Советские войска ушли только в феврале 1989 года, спустя более двух лет, — и исключительно по собственному графику.
Многие публикации о России и Украине в трамповские времена сильно напоминают мне тот «информационный прорыв» в Афганистане 1987 года. Кремль не был тогда и не стал теперь стороной, заинтересованной в переговорах или компромиссах. Точно так же как при советском коммунизме, при Путине дипломатия — игра с нулевой суммой, а ее цель — восстановление гегемонии России в Восточной Европе. Американская пресса и дипломаты, похоже, и сегодня так же наивны, как и во времена афганской авантюры СССР. После саммита на Аляске они с воодушевлением сообщили, что мирного соглашения достигнуто не было, хотя всем с самого начала было ясно: сделки и быть не могло.
Разумеется, Путин хочет «сделку» по Украине. Ту же самую, ради которой он 24 февраля 2022 года в очередной раз нарушил международное право и вторгся в соседнюю страну. Он хочет перекроить границы Украины, присвоить еще больше территорий, чем захватил, и добиться, чтобы Украина оставалась вне НАТО и находилась под военным контролем Москвы — как это произошло с другими бывшими советскими республиками вроде Грузии, в которую он вторгся в 2008 году сразу после того, как та лишь намекнула на интерес к НАТО.
Последняя выходка Путина — требование, чтобы Россия участвовала в любых послевоенных соглашениях по безопасности. Он хочет, чтобы страны НАТО перестали относиться к нему как к военному преступнику и воспринимали его как равноправного участника международных переговоров — наряду с НАТО и особенно США.
Этого он в избытке добился от Трампа — начиная с самого факта встречи на Аляске.

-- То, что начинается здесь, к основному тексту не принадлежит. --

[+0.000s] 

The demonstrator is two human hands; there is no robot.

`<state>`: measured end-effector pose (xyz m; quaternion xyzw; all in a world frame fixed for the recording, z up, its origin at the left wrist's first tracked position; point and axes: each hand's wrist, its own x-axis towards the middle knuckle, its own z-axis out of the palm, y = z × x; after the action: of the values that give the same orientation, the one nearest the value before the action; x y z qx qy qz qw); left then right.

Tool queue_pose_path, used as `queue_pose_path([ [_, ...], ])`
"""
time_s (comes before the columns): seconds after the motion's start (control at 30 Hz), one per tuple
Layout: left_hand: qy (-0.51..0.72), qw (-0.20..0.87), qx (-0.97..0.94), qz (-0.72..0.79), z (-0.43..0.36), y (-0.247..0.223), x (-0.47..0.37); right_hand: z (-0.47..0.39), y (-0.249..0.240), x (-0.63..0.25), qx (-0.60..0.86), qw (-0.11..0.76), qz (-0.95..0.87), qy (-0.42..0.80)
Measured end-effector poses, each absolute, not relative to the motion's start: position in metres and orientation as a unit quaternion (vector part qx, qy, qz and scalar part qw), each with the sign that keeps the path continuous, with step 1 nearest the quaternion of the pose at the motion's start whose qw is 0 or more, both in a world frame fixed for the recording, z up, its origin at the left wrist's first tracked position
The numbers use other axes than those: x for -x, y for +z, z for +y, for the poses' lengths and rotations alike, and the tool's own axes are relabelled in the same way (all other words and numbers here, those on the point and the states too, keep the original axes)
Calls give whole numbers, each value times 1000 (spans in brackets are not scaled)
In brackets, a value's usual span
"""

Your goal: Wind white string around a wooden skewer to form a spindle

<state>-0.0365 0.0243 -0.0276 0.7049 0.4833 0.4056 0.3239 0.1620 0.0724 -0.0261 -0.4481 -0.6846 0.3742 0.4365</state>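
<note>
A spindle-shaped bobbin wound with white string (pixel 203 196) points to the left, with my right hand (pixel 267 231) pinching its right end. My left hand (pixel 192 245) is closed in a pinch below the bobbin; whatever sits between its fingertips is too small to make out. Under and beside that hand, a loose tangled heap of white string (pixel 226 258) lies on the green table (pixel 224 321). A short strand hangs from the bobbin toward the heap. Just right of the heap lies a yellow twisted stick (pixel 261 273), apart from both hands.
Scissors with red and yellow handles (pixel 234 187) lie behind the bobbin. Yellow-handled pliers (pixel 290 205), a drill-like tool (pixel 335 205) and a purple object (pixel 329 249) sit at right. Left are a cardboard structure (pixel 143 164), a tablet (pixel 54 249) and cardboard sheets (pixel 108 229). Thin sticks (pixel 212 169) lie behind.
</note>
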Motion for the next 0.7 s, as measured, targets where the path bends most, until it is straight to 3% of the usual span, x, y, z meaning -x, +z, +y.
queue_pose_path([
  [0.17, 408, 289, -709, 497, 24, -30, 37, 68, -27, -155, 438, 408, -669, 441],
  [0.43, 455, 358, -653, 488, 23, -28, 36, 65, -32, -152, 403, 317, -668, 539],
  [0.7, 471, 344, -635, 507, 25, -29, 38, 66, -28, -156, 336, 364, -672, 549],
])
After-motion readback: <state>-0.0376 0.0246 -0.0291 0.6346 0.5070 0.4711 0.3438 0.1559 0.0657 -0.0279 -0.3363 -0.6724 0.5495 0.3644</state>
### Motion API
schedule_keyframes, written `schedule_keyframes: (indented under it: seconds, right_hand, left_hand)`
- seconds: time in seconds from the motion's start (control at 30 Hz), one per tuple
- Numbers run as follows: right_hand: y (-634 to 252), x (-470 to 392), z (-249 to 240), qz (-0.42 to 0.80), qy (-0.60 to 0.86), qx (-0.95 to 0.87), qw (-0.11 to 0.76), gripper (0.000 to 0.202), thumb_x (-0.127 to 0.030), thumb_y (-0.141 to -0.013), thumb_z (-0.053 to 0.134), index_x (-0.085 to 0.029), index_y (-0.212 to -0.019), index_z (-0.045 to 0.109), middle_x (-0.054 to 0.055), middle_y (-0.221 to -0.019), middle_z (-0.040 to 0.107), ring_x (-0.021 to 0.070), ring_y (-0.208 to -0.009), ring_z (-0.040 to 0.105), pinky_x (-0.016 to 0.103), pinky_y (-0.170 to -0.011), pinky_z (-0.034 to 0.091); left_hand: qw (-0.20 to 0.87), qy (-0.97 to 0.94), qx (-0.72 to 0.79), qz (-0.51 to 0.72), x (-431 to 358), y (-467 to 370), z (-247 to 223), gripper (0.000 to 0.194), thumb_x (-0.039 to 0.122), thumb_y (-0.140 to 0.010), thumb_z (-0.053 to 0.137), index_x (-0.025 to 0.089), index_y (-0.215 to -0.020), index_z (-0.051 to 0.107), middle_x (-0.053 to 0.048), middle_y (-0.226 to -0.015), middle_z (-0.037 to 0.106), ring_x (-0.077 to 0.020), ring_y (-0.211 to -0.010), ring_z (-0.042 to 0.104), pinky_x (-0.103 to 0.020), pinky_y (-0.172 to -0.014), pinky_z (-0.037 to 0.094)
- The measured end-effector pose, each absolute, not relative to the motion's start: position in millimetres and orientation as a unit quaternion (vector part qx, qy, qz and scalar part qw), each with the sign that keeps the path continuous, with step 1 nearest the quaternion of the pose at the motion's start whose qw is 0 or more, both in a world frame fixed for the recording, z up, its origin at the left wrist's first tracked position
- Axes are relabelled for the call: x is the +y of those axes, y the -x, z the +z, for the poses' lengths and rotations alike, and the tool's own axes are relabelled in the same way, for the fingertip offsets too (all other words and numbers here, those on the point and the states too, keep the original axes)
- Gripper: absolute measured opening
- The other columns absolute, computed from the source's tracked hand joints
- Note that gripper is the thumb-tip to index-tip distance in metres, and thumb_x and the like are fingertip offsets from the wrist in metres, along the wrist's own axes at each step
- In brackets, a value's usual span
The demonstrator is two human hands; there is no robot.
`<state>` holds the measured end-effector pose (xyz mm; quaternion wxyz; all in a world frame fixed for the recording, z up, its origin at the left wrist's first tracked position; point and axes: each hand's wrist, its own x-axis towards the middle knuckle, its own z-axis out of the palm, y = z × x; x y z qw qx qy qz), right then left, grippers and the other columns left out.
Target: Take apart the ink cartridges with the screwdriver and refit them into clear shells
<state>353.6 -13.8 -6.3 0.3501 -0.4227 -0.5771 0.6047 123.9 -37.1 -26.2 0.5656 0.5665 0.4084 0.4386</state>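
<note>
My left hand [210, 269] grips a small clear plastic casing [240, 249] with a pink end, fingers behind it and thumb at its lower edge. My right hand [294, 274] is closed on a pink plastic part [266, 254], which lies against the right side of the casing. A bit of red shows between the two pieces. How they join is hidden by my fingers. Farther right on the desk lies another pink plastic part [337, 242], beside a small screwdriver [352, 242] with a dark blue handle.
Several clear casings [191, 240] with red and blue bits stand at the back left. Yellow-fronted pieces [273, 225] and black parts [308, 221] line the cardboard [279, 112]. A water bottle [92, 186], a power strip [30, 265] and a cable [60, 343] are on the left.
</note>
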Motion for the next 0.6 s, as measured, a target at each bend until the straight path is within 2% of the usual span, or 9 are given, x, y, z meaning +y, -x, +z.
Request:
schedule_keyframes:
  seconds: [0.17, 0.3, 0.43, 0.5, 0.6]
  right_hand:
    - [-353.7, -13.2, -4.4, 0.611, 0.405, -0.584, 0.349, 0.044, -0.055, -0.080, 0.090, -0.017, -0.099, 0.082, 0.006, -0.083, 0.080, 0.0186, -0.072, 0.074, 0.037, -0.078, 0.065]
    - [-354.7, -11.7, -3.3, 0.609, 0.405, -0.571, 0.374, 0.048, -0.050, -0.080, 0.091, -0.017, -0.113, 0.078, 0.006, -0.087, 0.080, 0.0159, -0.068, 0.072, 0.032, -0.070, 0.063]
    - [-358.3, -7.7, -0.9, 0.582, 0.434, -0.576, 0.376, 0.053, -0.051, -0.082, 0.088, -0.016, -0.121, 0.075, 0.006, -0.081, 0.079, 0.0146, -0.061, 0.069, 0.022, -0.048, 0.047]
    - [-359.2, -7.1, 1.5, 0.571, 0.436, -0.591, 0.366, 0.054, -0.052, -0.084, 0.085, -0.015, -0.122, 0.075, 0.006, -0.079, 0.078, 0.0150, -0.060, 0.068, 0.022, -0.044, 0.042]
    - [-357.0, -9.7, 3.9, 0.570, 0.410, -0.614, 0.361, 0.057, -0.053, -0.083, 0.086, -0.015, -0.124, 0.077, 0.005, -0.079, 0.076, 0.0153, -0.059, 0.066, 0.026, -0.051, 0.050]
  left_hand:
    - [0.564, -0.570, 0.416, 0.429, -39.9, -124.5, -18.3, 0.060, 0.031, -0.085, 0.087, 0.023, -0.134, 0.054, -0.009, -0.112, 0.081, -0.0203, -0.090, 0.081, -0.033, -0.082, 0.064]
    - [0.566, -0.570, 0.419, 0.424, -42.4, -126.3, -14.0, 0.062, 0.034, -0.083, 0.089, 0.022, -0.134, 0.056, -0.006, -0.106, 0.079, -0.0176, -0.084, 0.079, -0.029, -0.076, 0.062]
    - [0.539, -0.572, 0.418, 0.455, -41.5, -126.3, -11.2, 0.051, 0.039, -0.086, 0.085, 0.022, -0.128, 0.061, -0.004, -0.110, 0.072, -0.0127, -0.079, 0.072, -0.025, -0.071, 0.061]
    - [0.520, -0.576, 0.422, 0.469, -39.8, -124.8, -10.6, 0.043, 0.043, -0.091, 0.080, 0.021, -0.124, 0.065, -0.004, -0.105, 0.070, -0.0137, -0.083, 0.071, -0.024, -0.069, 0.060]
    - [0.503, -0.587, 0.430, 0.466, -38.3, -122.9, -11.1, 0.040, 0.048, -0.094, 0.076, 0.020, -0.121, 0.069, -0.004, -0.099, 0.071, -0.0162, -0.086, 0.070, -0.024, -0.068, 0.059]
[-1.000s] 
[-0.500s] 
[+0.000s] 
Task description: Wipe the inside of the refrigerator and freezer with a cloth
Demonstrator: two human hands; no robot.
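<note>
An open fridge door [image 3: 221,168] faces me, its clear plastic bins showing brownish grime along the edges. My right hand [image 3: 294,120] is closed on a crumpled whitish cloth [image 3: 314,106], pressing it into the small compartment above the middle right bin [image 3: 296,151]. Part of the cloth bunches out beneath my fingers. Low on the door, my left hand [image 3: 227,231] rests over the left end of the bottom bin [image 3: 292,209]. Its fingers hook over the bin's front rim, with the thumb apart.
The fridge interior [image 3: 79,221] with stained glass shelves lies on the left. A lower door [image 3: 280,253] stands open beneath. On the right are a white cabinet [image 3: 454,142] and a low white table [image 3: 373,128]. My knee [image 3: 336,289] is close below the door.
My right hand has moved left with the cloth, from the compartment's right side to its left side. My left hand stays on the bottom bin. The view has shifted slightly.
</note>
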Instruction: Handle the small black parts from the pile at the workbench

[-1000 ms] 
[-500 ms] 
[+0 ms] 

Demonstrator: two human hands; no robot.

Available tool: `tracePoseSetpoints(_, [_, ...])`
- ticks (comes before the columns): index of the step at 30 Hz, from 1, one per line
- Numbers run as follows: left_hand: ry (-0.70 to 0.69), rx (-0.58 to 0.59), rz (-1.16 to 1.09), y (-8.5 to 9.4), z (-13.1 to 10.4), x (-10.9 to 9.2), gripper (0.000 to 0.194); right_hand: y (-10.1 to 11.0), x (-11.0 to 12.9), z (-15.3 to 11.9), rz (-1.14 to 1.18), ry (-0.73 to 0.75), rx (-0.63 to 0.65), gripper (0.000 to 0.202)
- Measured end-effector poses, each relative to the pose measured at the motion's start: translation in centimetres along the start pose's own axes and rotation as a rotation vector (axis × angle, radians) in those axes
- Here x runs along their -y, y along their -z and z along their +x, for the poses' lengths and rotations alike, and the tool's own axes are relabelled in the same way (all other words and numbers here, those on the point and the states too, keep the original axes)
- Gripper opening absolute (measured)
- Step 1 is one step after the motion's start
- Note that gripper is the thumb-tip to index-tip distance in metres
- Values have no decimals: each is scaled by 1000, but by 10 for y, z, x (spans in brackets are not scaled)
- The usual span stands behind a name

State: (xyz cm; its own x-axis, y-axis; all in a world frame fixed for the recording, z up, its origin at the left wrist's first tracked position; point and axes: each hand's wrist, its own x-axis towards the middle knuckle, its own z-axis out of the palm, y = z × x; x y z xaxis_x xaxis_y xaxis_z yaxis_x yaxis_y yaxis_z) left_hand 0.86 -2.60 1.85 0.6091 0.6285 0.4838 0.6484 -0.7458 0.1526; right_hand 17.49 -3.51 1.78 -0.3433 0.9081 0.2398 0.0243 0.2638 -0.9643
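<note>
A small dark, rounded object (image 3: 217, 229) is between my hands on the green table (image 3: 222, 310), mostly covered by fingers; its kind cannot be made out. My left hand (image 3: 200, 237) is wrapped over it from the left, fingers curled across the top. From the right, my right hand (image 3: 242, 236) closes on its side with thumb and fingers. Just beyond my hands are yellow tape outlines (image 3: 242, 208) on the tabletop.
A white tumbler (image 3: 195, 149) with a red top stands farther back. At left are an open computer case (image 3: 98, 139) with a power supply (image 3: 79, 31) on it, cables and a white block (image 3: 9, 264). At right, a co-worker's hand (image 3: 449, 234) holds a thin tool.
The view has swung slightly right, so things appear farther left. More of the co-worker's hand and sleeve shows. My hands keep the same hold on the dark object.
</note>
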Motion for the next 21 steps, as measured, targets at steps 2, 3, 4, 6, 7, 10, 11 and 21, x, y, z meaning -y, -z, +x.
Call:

Трамп пригласил Путина в США в момент максимальных ограничений, наложенных на российского диктатора, чем тут же подарил ему огромную пиар-победу. Вдобавок встреча прошла в единственной стране НАТО, где Путина официально не разыскивают за военные преступления.
А теперь взгляните на сводки из Украины до, во время и после саммита на Аляске: Россия с удвоенной яростью уничтожает украинские города и пытается захватить максимум территорий. Каждый клочок этой земли — в том числе и тот, который Кремль еще не успел занять, — станет предметом «сделки», которую Путин готов одобрить. Сам Трамп говорит о «территориальных обменах» (он, к слову, говорил о них с самого начала войны) — что абсурдно, если учесть, что украинская земля — это суверенная территория, а Россия пытается поменять украденное.
Блестящая Маша Гессен, пожалуй, лучший знаток диктатур, в своём эссе в New York Review of Books после выборов 2016 года написала: «Правило № 2: не поддавайтесь иллюзии нормальности».
Американский и российский лидеры выходят из-за стола переговоров и делают громкие заявления о прогрессе — звучит вполне убедительно, возможно, даже обнадеживающе, особенно если помнить об историческом упадке в американо-российских отношениях. Но когда речь идет об этих двух людях, стоит помнить: их слова ничего не значат. А может быть, даже хуже — они заставляют нас гадать, что именно Трамп отдал Путину в обмен на разговоры о «территориальных обменах».